OSSL_PARAM - a structure to pass or request object parameters
#include <openssl/core.h>
typedef struct ossl_param_st OSSL_PARAM;
struct ossl_param_st {
const char *key; /* the name of the parameter */
unsigned char data_type; /* declare what kind of content is in data */
void *data; /* value being passed in or out */
size_t data_size; /* data size */
size_t return_size; /* returned size */
};
OSSL_PARAM is a type that allows passing arbitrary data for some object
between two parties that have no or very little shared knowledge about their
respective internal structures for that object.
A typical usage example could be an application that wants to set some
parameters for an object, or wants to find out some parameters of an object.
Arrays of this type can be used for the following purposes:
- •
- Setting parameters for some object
The caller sets up the OSSL_PARAM array and calls some function (the
setter) that has intimate knowledge about the object that can take
the data from the OSSL_PARAM array and assign them in a suitable
form for the internal structure of the object.
- •
- Request parameters of some object
The caller (the requester) sets up the OSSL_PARAM array and
calls some function (the responder) that has intimate knowledge
about the object, which can take the internal data of the object and copy
(possibly convert) that to the memory prepared by the requester and
pointed at with the OSSL_PARAM data.
- •
- Request parameter descriptors
The caller gets an array of constant OSSL_PARAM, which describe
available parameters and some of their properties; name, data type and
expected data size. For a detailed description of each field for this use,
see the field descriptions below.
The caller may then use the information from this descriptor array to build
up its own OSSL_PARAM array to pass down to a setter or
responder.
Normally, the order of the an
OSSL_PARAM array is not relevant. However,
if the
responder can handle multiple elements with the same key, those
elements must be handled in the order they are in.
An
OSSL_PARAM array must have a terminating element, where
key is
NULL. The usual full terminating template is:
{ NULL, 0, NULL, 0, 0 }
This can also be specified using
OSSL_PARAM_END(3).
Libcrypto offers a limited set of helper functions to handle
OSSL_PARAM
items and arrays, please see
OSSL_PARAM_get_int(3). Developers are free
to extend or replace those as they see fit.
- key
- The identity of the parameter in the form of a string.
In an OSSL_PARAM array, an item with this field set to NULL is
considered a terminating item.
- data_type
- The data_type is a value that describes the type and
organization of the data. See "Supported types" below for a
description of the types.
- data
- data_size
-
data is a pointer to the memory where the parameter
data is (when setting parameters) or shall (when requesting parameters) be
stored, and data_size is its size in bytes. The organization of the
data depends on the parameter type and flag.
The data_size needs special attention with the parameter type
OSSL_PARAM_UTF8_STRING in relation to C strings. When setting
parameters, the size should be set to the length of the string, not
counting the terminating NUL byte. When requesting parameters, the size
should be set to the size of the buffer to be populated, which should
accommodate enough space for a terminating NUL byte.

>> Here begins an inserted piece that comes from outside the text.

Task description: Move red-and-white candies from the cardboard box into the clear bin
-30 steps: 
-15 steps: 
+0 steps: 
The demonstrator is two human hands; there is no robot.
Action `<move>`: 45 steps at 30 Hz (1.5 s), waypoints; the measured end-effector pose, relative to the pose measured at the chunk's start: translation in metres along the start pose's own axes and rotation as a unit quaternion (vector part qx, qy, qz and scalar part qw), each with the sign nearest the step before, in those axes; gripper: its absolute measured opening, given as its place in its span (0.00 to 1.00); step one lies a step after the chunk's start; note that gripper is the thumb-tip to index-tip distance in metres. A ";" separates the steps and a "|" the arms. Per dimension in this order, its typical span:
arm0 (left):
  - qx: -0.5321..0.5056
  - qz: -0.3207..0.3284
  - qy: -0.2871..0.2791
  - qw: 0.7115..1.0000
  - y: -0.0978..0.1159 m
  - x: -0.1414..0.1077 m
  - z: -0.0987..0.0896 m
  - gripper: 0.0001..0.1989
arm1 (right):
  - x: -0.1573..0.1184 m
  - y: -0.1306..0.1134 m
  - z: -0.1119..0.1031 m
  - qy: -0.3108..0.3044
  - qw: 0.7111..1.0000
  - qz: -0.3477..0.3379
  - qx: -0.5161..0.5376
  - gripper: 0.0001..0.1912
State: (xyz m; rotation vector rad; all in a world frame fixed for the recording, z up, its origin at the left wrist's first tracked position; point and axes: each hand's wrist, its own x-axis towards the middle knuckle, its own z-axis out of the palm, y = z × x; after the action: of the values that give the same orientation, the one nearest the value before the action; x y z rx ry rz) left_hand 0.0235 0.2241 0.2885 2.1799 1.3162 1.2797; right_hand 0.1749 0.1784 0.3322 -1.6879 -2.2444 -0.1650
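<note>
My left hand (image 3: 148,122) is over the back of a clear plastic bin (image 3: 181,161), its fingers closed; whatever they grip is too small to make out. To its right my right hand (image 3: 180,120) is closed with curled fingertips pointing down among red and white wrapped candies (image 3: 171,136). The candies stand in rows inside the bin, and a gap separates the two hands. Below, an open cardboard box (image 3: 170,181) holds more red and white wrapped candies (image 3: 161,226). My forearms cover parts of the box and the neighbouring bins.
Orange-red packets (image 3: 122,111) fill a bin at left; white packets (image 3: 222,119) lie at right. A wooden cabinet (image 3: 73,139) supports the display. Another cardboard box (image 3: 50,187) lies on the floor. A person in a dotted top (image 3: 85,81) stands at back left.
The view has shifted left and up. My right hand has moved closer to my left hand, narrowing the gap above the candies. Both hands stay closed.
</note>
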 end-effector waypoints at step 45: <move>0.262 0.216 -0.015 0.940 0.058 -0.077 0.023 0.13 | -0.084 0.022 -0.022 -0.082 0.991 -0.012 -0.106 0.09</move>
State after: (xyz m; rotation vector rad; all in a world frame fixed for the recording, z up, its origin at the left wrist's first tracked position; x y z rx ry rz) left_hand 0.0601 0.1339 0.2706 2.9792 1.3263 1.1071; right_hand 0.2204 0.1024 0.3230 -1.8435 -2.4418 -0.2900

When requesting parameters, it's acceptable for data to be
NULL. This can be used by the requester to figure out dynamically
exactly how much buffer space is needed to store the parameter data. In
this case, data_size is ignored.
When the OSSL_PARAM is used as a parameter descriptor, data
should be ignored. If data_size is zero, it means that an arbitrary
data size is accepted, otherwise it specifies the maximum size
allowed.
- return_size
- When an array of OSSL_PARAM is used to request data,
the responder must set this field to indicate size of the parameter
data, including padding as the case may be. In case the data_size
is an unsuitable size for the data, the responder must still set
this field to indicate the minimum data size required. (further notes on
this in "NOTES" below).
When the OSSL_PARAM is used as a parameter descriptor,
return_size should be ignored.
NOTE:
The key names and associated types are defined by the entity that offers these
parameters, i.e. names for parameters provided by the OpenSSL libraries are
defined by the libraries, and names for parameters provided by providers are
defined by those providers, except for the pointer form of strings (see data
type descriptions below). Entities that want to set or request parameters need
to know what those keys are and of what type, any functionality between those
two entities should remain oblivious and just pass the
OSSL_PARAM array
along.
The
data_type field can be one of the following types:
- OSSL_PARAM_INTEGER
- OSSL_PARAM_UNSIGNED_INTEGER
- The parameter data is an integer (signed or unsigned) of
arbitrary length, organized in native form, i.e. most significant byte
first on Big-Endian systems, and least significant byte first on
Little-Endian systems.
- OSSL_PARAM_REAL
- The parameter data is a floating point value in native
form.
- OSSL_PARAM_UTF8_STRING
- The parameter data is a printable string.
- OSSL_PARAM_OCTET_STRING
- The parameter data is an arbitrary string of bytes.
- OSSL_PARAM_UTF8_PTR
- The parameter data is a pointer to a printable string.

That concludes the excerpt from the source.